● Your goal:
When you reach the line containing "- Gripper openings" in the entries below, begin reproducing lines exactly, and stop once the line containing "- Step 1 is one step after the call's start" is done.
==== Record excerpts
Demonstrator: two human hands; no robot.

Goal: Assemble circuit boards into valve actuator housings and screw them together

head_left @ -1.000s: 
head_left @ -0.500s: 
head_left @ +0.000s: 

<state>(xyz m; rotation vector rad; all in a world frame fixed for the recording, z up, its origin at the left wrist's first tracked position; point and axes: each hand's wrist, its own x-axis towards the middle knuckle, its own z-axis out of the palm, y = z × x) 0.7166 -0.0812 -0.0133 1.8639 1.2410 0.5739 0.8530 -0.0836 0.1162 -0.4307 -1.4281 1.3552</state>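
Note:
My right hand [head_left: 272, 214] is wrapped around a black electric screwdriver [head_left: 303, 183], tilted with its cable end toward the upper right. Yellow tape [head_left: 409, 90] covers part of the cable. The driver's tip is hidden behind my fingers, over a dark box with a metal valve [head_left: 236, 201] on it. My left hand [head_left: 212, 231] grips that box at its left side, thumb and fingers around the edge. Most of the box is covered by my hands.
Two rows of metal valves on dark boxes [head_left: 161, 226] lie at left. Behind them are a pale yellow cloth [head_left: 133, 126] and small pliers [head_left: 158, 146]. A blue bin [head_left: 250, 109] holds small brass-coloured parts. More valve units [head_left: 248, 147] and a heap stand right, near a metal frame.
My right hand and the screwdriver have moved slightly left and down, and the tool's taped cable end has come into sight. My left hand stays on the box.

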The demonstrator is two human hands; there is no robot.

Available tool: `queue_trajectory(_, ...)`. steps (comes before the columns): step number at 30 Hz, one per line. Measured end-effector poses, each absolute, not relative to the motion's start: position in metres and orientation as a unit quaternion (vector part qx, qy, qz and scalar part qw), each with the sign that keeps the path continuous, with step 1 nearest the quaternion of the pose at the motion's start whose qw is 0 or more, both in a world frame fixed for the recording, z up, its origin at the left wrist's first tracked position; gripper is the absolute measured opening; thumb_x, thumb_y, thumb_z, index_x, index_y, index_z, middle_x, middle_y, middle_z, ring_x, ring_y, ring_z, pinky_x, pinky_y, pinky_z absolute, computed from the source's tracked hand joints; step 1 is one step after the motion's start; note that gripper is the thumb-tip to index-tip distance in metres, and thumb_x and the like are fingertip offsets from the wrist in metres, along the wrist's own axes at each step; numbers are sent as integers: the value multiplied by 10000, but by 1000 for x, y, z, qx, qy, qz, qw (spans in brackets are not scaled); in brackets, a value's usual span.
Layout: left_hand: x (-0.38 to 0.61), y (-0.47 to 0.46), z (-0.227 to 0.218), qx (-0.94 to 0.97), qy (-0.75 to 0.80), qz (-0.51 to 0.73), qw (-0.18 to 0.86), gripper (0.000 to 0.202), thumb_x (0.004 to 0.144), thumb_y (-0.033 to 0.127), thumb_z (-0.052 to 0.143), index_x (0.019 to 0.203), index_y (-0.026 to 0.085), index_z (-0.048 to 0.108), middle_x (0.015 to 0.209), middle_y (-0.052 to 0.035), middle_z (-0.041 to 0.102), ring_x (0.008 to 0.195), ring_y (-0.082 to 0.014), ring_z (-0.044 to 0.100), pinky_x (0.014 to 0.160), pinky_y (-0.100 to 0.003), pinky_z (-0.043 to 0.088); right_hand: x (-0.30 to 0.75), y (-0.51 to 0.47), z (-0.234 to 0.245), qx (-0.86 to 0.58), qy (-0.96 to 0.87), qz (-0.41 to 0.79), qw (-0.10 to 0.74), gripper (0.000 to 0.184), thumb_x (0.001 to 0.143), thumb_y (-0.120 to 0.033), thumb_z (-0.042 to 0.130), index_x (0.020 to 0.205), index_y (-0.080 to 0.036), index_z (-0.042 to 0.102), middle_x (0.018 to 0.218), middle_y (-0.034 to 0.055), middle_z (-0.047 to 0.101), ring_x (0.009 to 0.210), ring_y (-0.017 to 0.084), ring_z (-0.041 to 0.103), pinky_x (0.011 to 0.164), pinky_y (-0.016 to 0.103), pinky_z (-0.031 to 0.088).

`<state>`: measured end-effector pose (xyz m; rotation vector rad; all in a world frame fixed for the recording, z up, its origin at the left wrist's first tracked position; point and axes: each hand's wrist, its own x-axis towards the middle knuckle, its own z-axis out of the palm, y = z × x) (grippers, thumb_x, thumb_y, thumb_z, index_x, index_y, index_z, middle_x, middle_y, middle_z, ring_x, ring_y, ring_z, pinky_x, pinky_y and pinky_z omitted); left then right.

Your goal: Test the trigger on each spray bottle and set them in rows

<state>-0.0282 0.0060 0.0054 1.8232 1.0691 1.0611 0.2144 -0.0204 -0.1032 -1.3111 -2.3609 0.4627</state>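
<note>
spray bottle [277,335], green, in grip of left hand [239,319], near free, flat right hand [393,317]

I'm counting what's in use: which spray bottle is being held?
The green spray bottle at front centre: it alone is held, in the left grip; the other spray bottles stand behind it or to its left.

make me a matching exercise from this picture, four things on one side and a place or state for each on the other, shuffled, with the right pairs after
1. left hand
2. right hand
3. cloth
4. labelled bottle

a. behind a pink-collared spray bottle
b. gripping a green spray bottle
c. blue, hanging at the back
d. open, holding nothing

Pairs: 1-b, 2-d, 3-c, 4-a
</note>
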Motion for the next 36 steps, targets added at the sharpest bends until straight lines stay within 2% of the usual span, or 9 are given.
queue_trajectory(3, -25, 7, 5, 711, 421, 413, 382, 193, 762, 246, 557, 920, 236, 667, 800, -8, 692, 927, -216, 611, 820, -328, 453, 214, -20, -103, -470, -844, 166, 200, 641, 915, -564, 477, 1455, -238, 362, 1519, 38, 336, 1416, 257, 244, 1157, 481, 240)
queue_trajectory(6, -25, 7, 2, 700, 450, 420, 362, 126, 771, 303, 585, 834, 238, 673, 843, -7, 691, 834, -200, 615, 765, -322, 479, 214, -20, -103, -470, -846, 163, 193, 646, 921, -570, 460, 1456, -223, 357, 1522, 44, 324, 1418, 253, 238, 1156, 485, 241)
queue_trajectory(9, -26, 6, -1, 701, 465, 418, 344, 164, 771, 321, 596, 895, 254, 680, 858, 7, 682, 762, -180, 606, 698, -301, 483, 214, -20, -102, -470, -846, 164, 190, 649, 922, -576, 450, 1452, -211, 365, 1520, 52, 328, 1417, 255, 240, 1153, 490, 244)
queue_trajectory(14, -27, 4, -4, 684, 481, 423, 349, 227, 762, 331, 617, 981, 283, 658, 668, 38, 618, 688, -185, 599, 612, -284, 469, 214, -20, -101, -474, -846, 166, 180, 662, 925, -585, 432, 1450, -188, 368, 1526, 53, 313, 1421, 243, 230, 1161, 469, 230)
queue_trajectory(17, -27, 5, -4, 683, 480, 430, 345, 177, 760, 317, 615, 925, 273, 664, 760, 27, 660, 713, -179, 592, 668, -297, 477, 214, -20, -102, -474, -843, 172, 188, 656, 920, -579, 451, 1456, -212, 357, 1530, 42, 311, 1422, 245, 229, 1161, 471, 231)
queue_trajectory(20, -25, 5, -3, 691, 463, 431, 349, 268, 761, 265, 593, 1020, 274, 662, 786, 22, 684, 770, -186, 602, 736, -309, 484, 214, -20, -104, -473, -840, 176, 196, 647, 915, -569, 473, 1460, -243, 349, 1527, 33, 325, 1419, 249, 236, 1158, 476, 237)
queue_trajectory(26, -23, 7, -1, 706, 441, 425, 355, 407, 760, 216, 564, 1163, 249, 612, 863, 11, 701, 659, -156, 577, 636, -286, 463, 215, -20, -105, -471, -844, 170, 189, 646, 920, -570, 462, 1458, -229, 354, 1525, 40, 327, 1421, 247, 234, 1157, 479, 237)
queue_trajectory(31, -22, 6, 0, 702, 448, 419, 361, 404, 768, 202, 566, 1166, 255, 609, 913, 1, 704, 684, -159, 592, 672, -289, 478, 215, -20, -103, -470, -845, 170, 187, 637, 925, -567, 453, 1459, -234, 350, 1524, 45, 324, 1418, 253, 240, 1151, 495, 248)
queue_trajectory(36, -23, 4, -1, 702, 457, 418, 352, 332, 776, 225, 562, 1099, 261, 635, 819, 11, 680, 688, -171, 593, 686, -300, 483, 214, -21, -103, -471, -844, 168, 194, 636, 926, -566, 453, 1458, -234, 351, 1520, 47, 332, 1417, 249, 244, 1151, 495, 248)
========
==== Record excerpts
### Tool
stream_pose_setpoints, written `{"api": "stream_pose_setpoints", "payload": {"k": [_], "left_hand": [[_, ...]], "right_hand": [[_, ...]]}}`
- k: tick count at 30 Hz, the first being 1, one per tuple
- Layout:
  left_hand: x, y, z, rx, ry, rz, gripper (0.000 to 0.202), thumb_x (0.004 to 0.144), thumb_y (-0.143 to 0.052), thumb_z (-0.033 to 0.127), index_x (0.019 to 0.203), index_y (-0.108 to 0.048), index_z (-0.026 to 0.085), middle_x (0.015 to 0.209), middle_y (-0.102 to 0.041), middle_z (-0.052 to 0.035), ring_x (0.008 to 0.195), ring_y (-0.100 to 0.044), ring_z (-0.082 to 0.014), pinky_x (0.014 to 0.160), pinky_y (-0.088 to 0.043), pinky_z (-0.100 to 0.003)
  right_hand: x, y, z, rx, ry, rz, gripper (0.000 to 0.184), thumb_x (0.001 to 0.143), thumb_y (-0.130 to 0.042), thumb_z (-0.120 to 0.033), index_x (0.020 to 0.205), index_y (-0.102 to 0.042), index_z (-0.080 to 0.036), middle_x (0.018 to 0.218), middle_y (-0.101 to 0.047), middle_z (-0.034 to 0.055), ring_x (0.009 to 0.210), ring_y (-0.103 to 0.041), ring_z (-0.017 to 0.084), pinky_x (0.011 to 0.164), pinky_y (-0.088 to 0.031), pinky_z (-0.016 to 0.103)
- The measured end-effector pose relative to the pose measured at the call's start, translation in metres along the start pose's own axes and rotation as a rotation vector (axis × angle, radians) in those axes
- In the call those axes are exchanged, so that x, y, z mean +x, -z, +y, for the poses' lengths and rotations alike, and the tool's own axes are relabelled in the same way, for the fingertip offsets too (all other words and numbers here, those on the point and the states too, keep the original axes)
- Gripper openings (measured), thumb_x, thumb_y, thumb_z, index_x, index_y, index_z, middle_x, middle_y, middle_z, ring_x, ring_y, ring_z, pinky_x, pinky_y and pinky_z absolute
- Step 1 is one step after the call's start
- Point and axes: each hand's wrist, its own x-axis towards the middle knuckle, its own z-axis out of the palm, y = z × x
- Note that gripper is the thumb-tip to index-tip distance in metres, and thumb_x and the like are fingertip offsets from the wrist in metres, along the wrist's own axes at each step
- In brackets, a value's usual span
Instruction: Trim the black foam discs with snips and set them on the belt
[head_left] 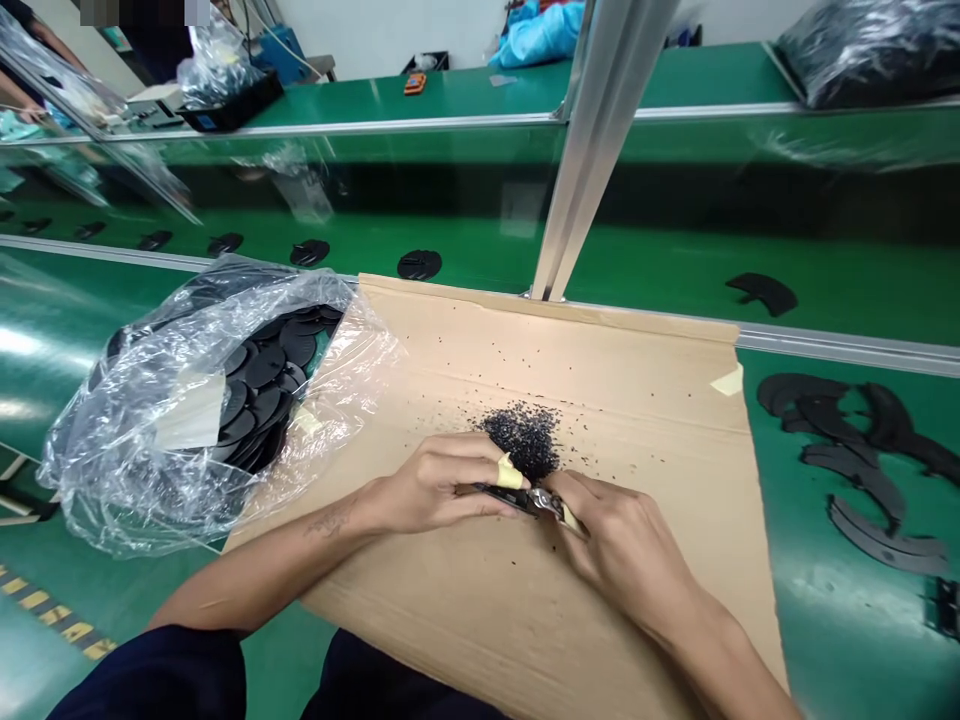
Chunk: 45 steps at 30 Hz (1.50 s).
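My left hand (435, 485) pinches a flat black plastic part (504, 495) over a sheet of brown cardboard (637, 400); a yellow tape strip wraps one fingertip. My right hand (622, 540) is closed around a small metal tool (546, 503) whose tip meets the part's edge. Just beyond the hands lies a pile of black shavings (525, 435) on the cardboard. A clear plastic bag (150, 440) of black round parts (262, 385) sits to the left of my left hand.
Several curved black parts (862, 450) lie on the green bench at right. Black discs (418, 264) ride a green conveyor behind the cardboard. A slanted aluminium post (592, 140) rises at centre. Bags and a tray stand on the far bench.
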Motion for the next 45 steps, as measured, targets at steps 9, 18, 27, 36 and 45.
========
● Result below:
- Gripper openings (measured), thumb_x, thumb_y, thumb_z, index_x, index_y, index_z, middle_x, middle_y, middle_z, ring_x, ring_y, ring_z, pinky_x, pinky_y and pinky_z absolute
- Step 1 is one step after the call's start

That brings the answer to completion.